[Stored data]
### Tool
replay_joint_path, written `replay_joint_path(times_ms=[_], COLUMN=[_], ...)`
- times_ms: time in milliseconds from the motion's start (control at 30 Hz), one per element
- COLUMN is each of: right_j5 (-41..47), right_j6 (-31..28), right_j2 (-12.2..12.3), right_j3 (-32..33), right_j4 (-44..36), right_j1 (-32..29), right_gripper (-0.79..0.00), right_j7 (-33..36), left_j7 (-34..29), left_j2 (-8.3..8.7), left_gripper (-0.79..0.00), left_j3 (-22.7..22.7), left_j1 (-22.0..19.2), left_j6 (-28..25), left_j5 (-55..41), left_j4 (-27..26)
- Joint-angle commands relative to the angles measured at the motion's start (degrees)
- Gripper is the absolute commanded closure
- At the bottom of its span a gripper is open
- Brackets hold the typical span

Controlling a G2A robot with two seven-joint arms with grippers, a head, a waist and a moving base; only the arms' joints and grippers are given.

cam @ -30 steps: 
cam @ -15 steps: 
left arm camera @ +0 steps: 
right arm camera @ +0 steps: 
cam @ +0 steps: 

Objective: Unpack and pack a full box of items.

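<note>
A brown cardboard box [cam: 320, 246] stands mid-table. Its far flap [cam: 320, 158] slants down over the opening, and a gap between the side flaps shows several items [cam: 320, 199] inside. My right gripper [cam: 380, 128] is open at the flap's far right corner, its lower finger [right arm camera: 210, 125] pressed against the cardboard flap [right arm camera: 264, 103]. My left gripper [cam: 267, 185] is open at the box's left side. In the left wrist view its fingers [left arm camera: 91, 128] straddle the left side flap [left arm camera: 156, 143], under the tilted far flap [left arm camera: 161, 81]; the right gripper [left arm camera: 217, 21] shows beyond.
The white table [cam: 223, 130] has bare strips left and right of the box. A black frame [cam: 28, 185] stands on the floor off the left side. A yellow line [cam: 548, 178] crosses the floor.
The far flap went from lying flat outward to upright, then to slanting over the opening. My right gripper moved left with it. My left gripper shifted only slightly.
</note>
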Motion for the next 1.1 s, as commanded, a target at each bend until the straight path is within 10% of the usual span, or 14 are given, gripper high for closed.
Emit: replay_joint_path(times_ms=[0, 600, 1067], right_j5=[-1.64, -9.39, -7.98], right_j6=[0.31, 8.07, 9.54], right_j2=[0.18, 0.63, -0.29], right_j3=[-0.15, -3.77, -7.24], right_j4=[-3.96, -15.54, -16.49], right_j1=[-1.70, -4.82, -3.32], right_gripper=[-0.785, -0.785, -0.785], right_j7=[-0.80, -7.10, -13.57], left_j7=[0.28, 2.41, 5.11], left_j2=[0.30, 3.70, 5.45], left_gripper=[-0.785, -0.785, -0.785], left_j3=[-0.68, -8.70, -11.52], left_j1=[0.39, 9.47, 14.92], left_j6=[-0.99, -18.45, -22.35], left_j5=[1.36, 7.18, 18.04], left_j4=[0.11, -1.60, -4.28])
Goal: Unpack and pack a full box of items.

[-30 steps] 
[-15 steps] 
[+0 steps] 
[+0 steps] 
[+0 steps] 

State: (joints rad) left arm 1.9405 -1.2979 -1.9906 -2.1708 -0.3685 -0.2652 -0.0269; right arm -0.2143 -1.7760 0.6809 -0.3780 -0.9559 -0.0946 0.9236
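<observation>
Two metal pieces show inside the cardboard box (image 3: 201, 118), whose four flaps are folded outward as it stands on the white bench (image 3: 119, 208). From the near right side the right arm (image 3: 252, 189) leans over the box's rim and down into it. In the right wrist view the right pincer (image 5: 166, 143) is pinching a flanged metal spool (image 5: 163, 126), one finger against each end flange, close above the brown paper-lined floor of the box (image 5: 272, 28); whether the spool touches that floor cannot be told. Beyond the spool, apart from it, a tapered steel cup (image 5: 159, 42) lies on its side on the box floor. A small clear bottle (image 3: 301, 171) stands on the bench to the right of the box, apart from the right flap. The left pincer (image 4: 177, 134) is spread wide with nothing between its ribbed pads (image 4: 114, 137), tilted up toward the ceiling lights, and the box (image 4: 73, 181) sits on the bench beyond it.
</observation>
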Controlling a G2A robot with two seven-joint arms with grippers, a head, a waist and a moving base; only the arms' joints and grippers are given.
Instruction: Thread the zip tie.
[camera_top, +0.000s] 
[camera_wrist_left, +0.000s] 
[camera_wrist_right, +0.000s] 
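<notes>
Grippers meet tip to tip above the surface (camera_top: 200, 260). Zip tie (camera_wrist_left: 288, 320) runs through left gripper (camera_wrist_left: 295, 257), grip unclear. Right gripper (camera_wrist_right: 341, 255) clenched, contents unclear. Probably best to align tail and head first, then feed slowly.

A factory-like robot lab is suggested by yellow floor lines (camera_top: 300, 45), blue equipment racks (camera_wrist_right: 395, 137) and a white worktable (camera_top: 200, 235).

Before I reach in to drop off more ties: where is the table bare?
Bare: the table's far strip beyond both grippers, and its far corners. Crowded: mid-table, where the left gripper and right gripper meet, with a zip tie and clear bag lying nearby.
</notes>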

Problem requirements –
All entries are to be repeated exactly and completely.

Your response –
### Tool
replay_joint_path, written `replay_joint_path(times_ms=[_], COLUMN=[_], ...)`
- times_ms: time in milliseconds from the motion's start (control at 30 Hz), one per element
- COLUMN is each of: right_j5 (-41..47), right_j6 (-31..28), right_j2 (-12.2..12.3), right_j3 (-32..33), right_j4 (-44..36), right_j1 (-32..29), right_gripper (-0.79..0.00), right_j7 (-33..36), left_j7 (-34..29), left_j2 (-8.3..8.7), left_gripper (-0.79..0.00), left_j3 (-22.7..22.7), left_j1 (-22.0..19.2), left_j6 (-28..25), left_j5 (-55..41), left_j4 (-27..26)
- Joint-angle commands relative to the angles measured at the motion's start (degrees)
- Gripper is the absolute commanded closure
- At the bottom of its span a gripper is open
- Brackets hold the typical span

Controlling a G2A robot with two seven-joint arms with grippers, a head, a waist and a moving base; only the arms' joints and grippers are given.

cam @ -30 steps: 
cam @ -15 steps: 
left arm camera @ +0 steps: 
right arm camera @ +0 steps: 
cam @ +0 steps: 

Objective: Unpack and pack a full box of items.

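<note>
A brown cardboard box [cam: 320, 246] stands mid-table. Its far flap [cam: 320, 158] slants down over the opening, and a gap between the side flaps shows several items [cam: 320, 199] inside. My right gripper [cam: 380, 128] is open at the flap's far right corner, its lower finger [right arm camera: 210, 125] pressed against the cardboard flap [right arm camera: 264, 103]. My left gripper [cam: 267, 185] is open at the box's left side. In the left wrist view its fingers [left arm camera: 91, 128] straddle the left side flap [left arm camera: 156, 143], under the tilted far flap [left arm camera: 161, 81]; the right gripper [left arm camera: 217, 21] shows beyond.
The white table [cam: 223, 130] has bare strips left and right of the box. A black frame [cam: 28, 185] stands on the floor off the left side. A yellow line [cam: 548, 178] crosses the floor.
The far flap went from lying flat outward to upright, then to slanting over the opening. My right gripper moved left with it. My left gripper shifted only slightly.
</note>
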Motion for the next 1.1 s, as commanded, a target at each bend until the straight path is within 10% of the usual span, or 14 are given, gripper high for closed.
Emit: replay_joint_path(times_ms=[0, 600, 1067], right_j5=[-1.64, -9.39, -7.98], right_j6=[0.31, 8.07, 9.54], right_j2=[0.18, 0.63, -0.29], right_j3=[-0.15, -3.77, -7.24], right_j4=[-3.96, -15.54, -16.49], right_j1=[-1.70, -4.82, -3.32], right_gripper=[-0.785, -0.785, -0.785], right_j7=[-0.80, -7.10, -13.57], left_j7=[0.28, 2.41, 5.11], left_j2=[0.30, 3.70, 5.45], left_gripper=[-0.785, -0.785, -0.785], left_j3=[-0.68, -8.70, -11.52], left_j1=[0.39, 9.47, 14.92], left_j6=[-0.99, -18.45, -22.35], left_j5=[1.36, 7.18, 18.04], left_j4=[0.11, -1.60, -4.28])
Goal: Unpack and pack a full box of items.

[-30 steps] 
[-15 steps] 
[+0 steps] 
[+0 steps] 
[+0 steps] 

State: (joints rad) left arm 1.9405 -1.2979 -1.9906 -2.1708 -0.3685 -0.2652 -0.0269; right arm -0.2143 -1.7760 0.6809 -0.3780 -0.9559 -0.0946 0.9236
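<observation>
Two metal pieces show inside the cardboard box (image 3: 201, 118), whose four flaps are folded outward as it stands on the white bench (image 3: 119, 208). From the near right side the right arm (image 3: 252, 189) leans over the box's rim and down into it. In the right wrist view the right pincer (image 5: 166, 143) is pinching a flanged metal spool (image 5: 163, 126), one finger against each end flange, close above the brown paper-lined floor of the box (image 5: 272, 28); whether the spool touches that floor cannot be told. Beyond the spool, apart from it, a tapered steel cup (image 5: 159, 42) lies on its side on the box floor. A small clear bottle (image 3: 301, 171) stands on the bench to the right of the box, apart from the right flap. The left pincer (image 4: 177, 134) is spread wide with nothing between its ribbed pads (image 4: 114, 137), tilted up toward the ceiling lights, and the box (image 4: 73, 181) sits on the bench beyond it.
</observation>
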Controlling a G2A robot with two seven-joint arms with grippers, a head, a waist and a moving base; only the arms' joints and grippers are given.
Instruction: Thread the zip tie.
[camera_top, +0.000s] 
[camera_wrist_left, +0.000s] 
[camera_wrist_right, +0.000s] 
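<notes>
Grippers meet tip to tip above the surface (camera_top: 200, 260). Zip tie (camera_wrist_left: 288, 320) runs through left gripper (camera_wrist_left: 295, 257), grip unclear. Right gripper (camera_wrist_right: 341, 255) clenched, contents unclear. Probably best to align tail and head first, then feed slowly.

A factory-like robot lab is suggested by yellow floor lines (camera_top: 300, 45), blue equipment racks (camera_wrist_right: 395, 137) and a white worktable (camera_top: 200, 235).

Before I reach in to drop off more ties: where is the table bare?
Bare: the table's far strip beyond both grippers, and its far corners. Crowded: mid-table, where the left gripper and right gripper meet, with a zip tie and clear bag lying nearby.
</notes>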

The answer has been supplied in full.